Sometimes, I am almost able to forget.
Between the music and laughs I feel oddly comfortable.
It is true I hadn't done anything for my birthday in a while. I suppose my hate for routine makes the idle chatter and the simple music to seem a lot more meaningful to the whole scheme of my life.
Obviously, they aren't really.
Honestly, they never have been.
When I was younger, this day was no different from any other. No one at home in the morning and all the demons loose at night.
Typical night for the Manjoume family.
Heh, such a common phrase. What is a family anyways? I haven't fooled myself into thinking we were ever one. The whole world seemed to think differently though.
My head has started pounding. How can they even talk when the music is so loud and repetitive? I suppose their conversation must be quite mundane, as usual. They must have stopped listening to each other a long time ago.
Sadly, I still do. I hear every detail, even the most worthless thing. I have found myself unable to completely shut myself in certain situations. Usually, when I need it the most.
In my defense I must say old habits die hard. All the time listening for their footsteps approaching. For their yelling in the halls.
Oh yes, the art of survival requires the most detailed attention to your surroundings, no matter how lost you are inside yourself.
In any case, they always shook me out of it. Harsh words that after a while were what became one of the most important things about myself.
I have always said you don't really know yourself until you hate you.
A hand grabs my shoulder. I don't even need to think about practically the only person who would defy my perfectly set personal boundaries.
"Manjoume, you okay? You don't seem to be enjoying your own party man."
Heh, he was genuinely concerned. It still surprised me, the made up relationship Juudai Yuki had with me.
We both knew we could never be, for lack of a deeper word, "friends"
They did teach me certain things, if you can call the concepts they made sure were drilled into my brain teaching.
You can't befriend someone who aims to the same goal as you. You will soften and loose.
Loosing had never been an option.
Still, I had to mantain our relationship as he thought it was. It might be useful.
"At your repeated concern the past weeks, I had always answered negatively to you people making a party for me. You still did it. I don't see how I could enjoy something forced upon me."
He pouted and looked at me sadly.
"But your birthday is an special day. We couldn't leave you alone for it."
I merely rolled my eyes. I had chosen loneliness. I spent my time away from everyone. Obviously, someone still hadn't gotten it.
It was better this way, I guessed.
I was tired of pretending to be nice and then stab people in the back.
They made me do it far too many times.
A six year old? How much harm could he do?
I was so naïve..
Juudai gave up and returned with his pesky friends.
A party. For a day I should have for myself. Fucking great.

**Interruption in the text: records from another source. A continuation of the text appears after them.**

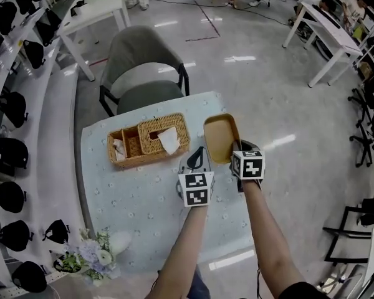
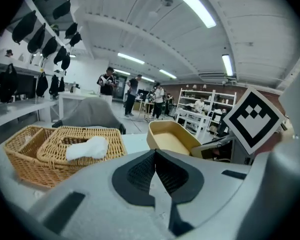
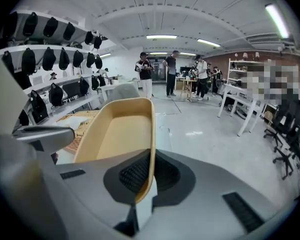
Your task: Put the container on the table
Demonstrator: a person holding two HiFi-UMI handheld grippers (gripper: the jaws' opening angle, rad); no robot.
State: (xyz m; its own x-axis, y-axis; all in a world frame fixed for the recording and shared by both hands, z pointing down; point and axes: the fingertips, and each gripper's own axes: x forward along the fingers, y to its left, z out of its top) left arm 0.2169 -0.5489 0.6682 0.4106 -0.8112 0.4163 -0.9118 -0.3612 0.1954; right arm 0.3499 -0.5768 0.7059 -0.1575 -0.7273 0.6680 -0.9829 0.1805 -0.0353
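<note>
Head view: the tan container [image 1: 220, 136] hangs over the far right edge of the table [image 1: 143, 198], tilted, with the right gripper [image 1: 236, 152] on its near rim. The left gripper [image 1: 196, 159] hovers just beside it, near the wicker tissue basket [image 1: 146, 140]. A grey chair [image 1: 143, 67] stands behind the table.

Left gripper view: the left gripper's jaws [image 2: 155, 171] are pressed together with nothing between them; the container [image 2: 171, 138] sits ahead to the right, the basket [image 2: 65, 149] to the left.

Right gripper view: the right gripper [image 3: 144, 178] is clamped on the container's [image 3: 120, 134] side wall. Whether its base touches the table cannot be told.
</note>
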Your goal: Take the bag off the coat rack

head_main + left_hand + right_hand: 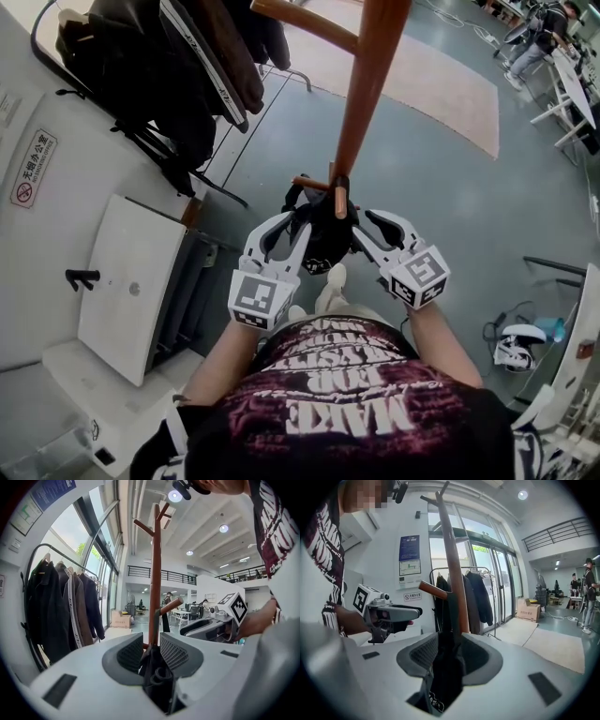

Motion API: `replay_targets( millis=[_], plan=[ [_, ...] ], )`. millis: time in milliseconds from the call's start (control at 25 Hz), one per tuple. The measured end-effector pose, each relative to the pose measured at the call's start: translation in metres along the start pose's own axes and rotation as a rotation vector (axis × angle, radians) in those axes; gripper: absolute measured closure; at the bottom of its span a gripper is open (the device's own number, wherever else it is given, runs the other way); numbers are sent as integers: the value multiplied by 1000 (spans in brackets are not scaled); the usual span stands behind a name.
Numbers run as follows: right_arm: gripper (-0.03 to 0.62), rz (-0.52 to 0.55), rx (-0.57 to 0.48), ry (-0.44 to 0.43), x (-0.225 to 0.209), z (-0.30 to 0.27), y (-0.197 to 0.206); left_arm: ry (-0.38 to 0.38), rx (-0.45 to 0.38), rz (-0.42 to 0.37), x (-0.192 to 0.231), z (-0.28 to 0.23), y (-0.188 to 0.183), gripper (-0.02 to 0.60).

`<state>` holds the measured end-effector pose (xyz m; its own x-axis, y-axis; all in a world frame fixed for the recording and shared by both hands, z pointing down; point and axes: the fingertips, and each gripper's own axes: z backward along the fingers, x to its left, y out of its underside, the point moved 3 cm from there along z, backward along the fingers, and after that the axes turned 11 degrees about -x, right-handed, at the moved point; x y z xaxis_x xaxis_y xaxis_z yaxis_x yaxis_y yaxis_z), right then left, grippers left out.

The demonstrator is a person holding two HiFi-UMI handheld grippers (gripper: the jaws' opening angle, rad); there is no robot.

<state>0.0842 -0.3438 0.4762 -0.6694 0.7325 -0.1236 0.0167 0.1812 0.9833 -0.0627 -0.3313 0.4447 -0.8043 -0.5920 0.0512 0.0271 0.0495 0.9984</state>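
Two grips were on the bag (pixel 323 232) at this point: it hung black and bunched against the coat rack (pixel 370 84), low on the wooden pole, with its strap (pixel 164 620) looped over a short peg (pixel 312 184). My left gripper (pixel 289 230) had its jaws drawn nearly together on a fold of the dark material at the bag's left side. My right gripper (pixel 373 228) had its jaws closed in on the black fabric at the other side, which filled the gap between them. I judged the step in hand to be the lift-off: grasp made, strap not yet clear of the peg. The next move, as I read it, called for raising both grippers together so the strap slid up and out along the slanting peg, then drawing the bag toward me, away from the pole. Farther off, a rail of dark coats (pixel 169 75) stood to the left, well apart from the work.
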Motion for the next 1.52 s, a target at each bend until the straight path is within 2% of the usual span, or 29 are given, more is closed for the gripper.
replay_targets(
  millis=[680, 760, 800, 840, 960, 1080, 1360, 1520],
  plan=[
    [445, -28, 48, -103, -11, -46, 21, 55, 92, -52, -9, -67, 41, 480],
    [475, -20, 50, -94, -12, -49, 22, 45, 79, -69, -9, -70, 41, 491],
    [510, -13, 50, -85, -13, -49, 23, 34, 70, -80, -8, -71, 40, 530],
    [517, -3, 48, -77, -14, -50, 23, 22, 64, -89, -6, -72, 40, 557],
    [554, 48, 47, -58, -15, -49, 22, 1, 67, -102, -4, -74, 40, 571],
    [583, 60, 50, -37, -17, -49, 22, -14, 69, -79, -3, -75, 41, 572],
    [585, -39, 24, -28, -16, -36, 20, 10, 70, -6, -3, -61, 34, 574],
    [585, -57, -19, -25, -12, -26, 3, 4, 52, 16, -6, -54, 14, 574]
  ],
)
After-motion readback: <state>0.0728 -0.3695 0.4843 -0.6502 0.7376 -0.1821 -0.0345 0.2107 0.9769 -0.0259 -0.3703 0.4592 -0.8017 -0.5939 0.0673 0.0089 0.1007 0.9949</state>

I took a glass of water and stood next to the farthest wall from the dancing floor.
At least it was more alive than usual around here..
Asuka was the last person to leave. She blowed a kiss at me and exited my room.
I sighed as I made my way for yet another glass of water. Finally over.
"Hey Manjoume."
Fuck, apparently not.
I turned around to see a smiling Juudai in the door frame.
"Yes?" I tried to sound uninterested but my anger had started boiling up.
He ran towards me and in those spontaneus gestures of him, he hugged me.
"Happy birthday."
I was frozen and I felt a knot in my throat yet I managed to reply sarcastically
"What's so happy about it?"
He pulled away and looked at me, genuinely concerned yet quickly looking happy again.
"Well that you were born and are now with us of course!"
And with a small goodbye he was gone. Left me standing in complete confusion at the center of my room.
/"We don't need you. We never did."/
/"You won by a small difference. You are a disgrace to us."/
I don't remember much after that except that I managed to sleep properly, which I hadn't done in years.
But of course they wanted me and needed me. Who wouldn't?
I will have to change my strategies towards Juudai.
Him enjoying my company might make him soft.
Not that I could ever fall into that. I was too important.